Haitian Mayi Moulen is one of the creamiest, dreamiest mais (cornmeal) you can make in under 30 minutes.
Made from coarse cornmeal and cooked to perfection, they’re finished with a generous heap of black beans and our homemade epis.
Similar to our mais moulin and our mais moulen ak zepina meal, this mayi moulen ak pwa nwa (black beans) is as equally comforting, satisfying, and is perfect for a quick weeknight meal thanks to our Instant Pot Black Beans.
Dry Black Beans vs. Canned Black Beans
When making your mayi moulen ak pwa nwa (cornmeal with black beans), the type of beans used does matter. Here are a few things to consider:
Dry beans cost less per serving than canned beans.

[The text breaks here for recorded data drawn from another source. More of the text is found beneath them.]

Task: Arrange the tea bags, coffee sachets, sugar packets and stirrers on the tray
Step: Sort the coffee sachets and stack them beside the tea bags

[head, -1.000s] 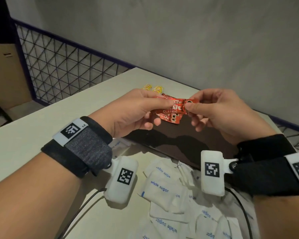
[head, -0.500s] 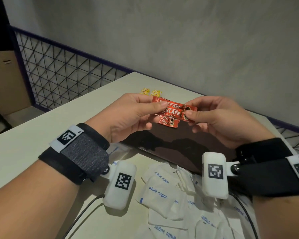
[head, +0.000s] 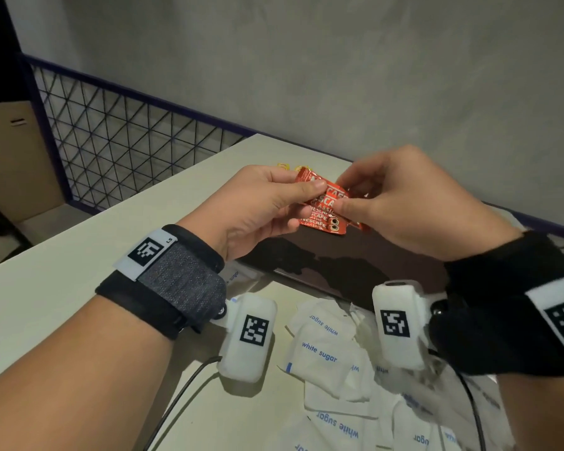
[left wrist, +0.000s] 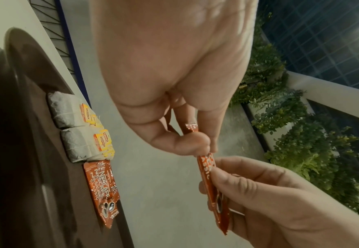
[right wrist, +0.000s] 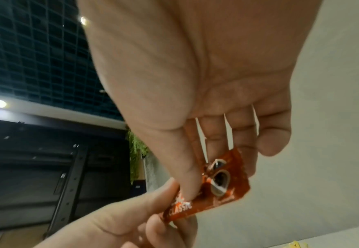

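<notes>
Hands first: your left hand (head: 261,203) and right hand (head: 414,203) both pinch red coffee sachets (head: 326,206) above the dark tray (head: 355,265). Tea bags (left wrist: 78,127) and more sachets line its far edge; sugar packets (head: 323,353) crowd the near worktop (head: 46,288).

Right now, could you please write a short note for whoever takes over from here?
Left hand and right hand both pinch a small stack of red coffee sachets above the dark tray.
Done: tea bags and some coffee sachets lie in a row on the tray.
Left: set down the held sachets; the white sugar packets lie loose on the table. No stirrers in view.
</notes>
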`<state>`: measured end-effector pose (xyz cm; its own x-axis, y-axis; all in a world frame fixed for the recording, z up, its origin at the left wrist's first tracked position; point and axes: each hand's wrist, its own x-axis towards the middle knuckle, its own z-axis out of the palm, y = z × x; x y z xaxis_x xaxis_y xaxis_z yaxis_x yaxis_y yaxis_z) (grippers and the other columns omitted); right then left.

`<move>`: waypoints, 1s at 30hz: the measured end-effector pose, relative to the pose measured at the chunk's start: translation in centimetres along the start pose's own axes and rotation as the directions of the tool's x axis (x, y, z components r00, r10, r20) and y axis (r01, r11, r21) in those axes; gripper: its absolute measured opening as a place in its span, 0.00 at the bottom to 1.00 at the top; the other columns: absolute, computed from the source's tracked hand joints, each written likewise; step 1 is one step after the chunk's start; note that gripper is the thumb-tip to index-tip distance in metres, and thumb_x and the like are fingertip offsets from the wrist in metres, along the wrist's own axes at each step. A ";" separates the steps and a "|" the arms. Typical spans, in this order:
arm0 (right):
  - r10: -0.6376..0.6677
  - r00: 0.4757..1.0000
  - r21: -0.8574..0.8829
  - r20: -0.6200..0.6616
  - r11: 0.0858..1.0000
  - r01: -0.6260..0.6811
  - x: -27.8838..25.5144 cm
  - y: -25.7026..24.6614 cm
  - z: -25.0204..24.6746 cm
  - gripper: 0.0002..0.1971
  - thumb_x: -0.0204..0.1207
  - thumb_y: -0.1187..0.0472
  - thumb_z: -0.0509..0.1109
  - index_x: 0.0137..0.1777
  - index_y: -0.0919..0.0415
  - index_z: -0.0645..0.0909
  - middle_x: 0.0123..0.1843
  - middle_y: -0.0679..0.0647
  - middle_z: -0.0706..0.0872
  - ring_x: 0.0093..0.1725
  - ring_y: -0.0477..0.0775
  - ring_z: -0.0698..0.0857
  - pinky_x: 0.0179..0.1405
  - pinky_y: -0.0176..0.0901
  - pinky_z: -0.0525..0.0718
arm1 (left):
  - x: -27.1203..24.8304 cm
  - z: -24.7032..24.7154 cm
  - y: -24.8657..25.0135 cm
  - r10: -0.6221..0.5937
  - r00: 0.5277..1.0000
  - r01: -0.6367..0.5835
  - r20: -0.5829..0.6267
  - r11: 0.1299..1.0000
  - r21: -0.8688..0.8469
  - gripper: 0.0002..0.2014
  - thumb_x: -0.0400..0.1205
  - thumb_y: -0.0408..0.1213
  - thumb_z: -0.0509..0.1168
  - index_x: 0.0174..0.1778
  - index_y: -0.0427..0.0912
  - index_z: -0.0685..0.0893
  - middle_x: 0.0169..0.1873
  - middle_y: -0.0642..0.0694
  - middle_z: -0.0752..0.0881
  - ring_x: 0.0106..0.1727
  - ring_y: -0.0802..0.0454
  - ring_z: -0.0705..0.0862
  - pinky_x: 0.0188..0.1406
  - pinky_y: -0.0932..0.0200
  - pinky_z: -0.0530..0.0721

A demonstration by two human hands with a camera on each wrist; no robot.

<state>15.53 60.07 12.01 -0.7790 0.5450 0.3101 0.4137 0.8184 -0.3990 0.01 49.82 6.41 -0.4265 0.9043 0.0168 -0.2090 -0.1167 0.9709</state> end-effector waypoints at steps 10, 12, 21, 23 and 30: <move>0.180 0.955 -0.298 0.237 0.949 -0.105 6.2 2.3 0.1 0.06 0.76 0.54 0.81 0.48 0.53 0.89 0.42 0.48 0.91 0.41 0.49 0.89 0.45 0.44 0.85 | -0.1 -0.6 0.9 0.018 0.936 -0.069 -0.351 0.988 -0.135 0.08 0.84 0.44 0.74 0.55 0.47 0.85 0.49 0.48 0.86 0.42 0.52 0.87 0.28 0.61 0.83; 0.210 0.934 -0.415 0.289 0.907 -0.076 6.7 3.3 1.8 0.06 0.75 0.53 0.81 0.47 0.52 0.88 0.42 0.48 0.88 0.38 0.46 0.83 0.37 0.40 0.78 | -0.1 -0.9 1.1 0.008 0.929 -0.079 -0.369 0.981 -0.177 0.05 0.85 0.42 0.72 0.52 0.48 0.84 0.46 0.49 0.84 0.40 0.53 0.85 0.25 0.62 0.81; 0.230 0.906 -0.511 0.356 0.859 -0.017 8.6 4.2 6.1 0.07 0.76 0.56 0.80 0.51 0.53 0.89 0.49 0.52 0.89 0.45 0.52 0.84 0.45 0.42 0.78 | 0.3 -1.1 0.8 -0.003 0.929 -0.073 -0.370 0.979 -0.191 0.03 0.85 0.41 0.71 0.48 0.48 0.84 0.42 0.49 0.85 0.39 0.54 0.84 0.25 0.62 0.80; 0.230 0.905 -0.524 0.359 0.852 -0.008 8.9 4.3 6.3 0.08 0.76 0.56 0.80 0.52 0.53 0.89 0.51 0.52 0.89 0.47 0.52 0.85 0.46 0.44 0.80 | 0.3 -1.1 0.9 -0.005 0.929 -0.070 -0.369 0.980 -0.188 0.03 0.86 0.41 0.71 0.48 0.48 0.84 0.42 0.50 0.85 0.38 0.55 0.84 0.26 0.62 0.80; 0.203 0.916 -0.531 0.347 0.847 0.014 8.8 4.2 6.6 0.13 0.76 0.53 0.80 0.59 0.51 0.87 0.54 0.51 0.87 0.50 0.53 0.85 0.47 0.45 0.83 | 0.2 -0.8 0.9 -0.020 0.926 -0.057 -0.376 0.979 -0.194 0.03 0.86 0.41 0.71 0.48 0.48 0.84 0.41 0.49 0.85 0.38 0.54 0.84 0.27 0.61 0.80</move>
<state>7.26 67.11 7.35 -0.7929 0.6016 -0.0968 0.5900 0.7977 0.1246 -0.99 49.51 7.09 -0.7217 0.6858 -0.0938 -0.3510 -0.2457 0.9036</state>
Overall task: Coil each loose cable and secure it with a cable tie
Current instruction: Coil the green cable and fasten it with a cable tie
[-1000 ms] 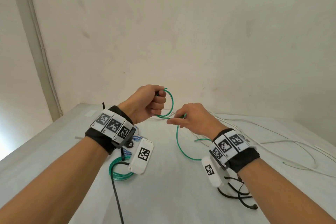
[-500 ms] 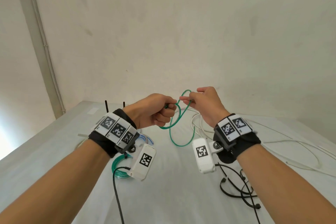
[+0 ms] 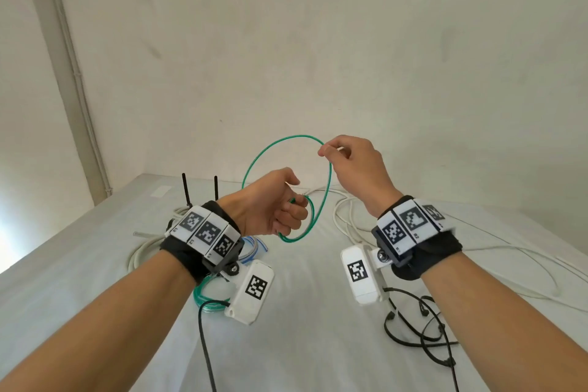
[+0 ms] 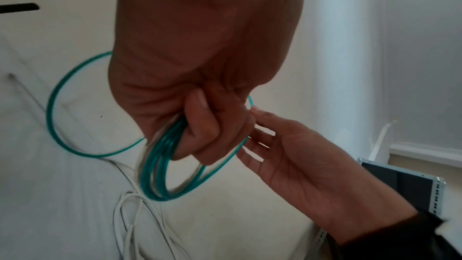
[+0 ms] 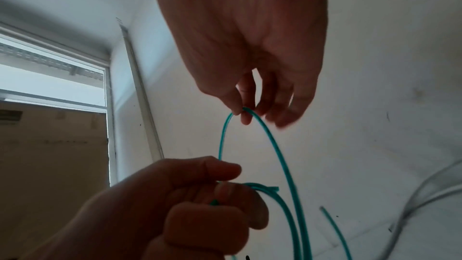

Canned beans are much more convenient than dry beans. It can take up to 4 hours to cook dry beans over the stove, and about 30 to 40 minutes in the Instant Pot.
Dry beans has less sodium; whereas canned beans (depending on the brand and type of beans) may have up to 280 milligrams of sodium.
With dry beans, you can make up to 3 meals (depending on family size). You are much more limited with canned beans.
Are dried black beans better than canned?
In essence, yes. 1 pack of black beans can serve up to 10. Black beans are budget friendly.
Dry beans provide more opportunity to create more meals.
We often use canned beans to create our Cowboy Caviar.
Are dried beans healthier than canned beans?
If you’d like to keep your meals on the healthy side, we recommend dried beans as they are slightly healthier than canned beans.
Canned beans tend to be higher in sodium and cholesterol.
How do I substitute dried black beans for canned?
If you do not have the type to cook the dry beans, that’s perfectly fine. You can substitute the dry beans for canned beans.
In this recipe we used 1 cup of dried beans. To substitute the dried beans for canned beans, we recommend you use two 15-ounce cans of canned beans to equal to the amount of 2 cups cooked dried beans.
Difference Between Grits and Cornmeal
In a nutshell, grits and corn are the same. Grits are ground corn. Grits got its name from the term “grist,” meaning grain for milling.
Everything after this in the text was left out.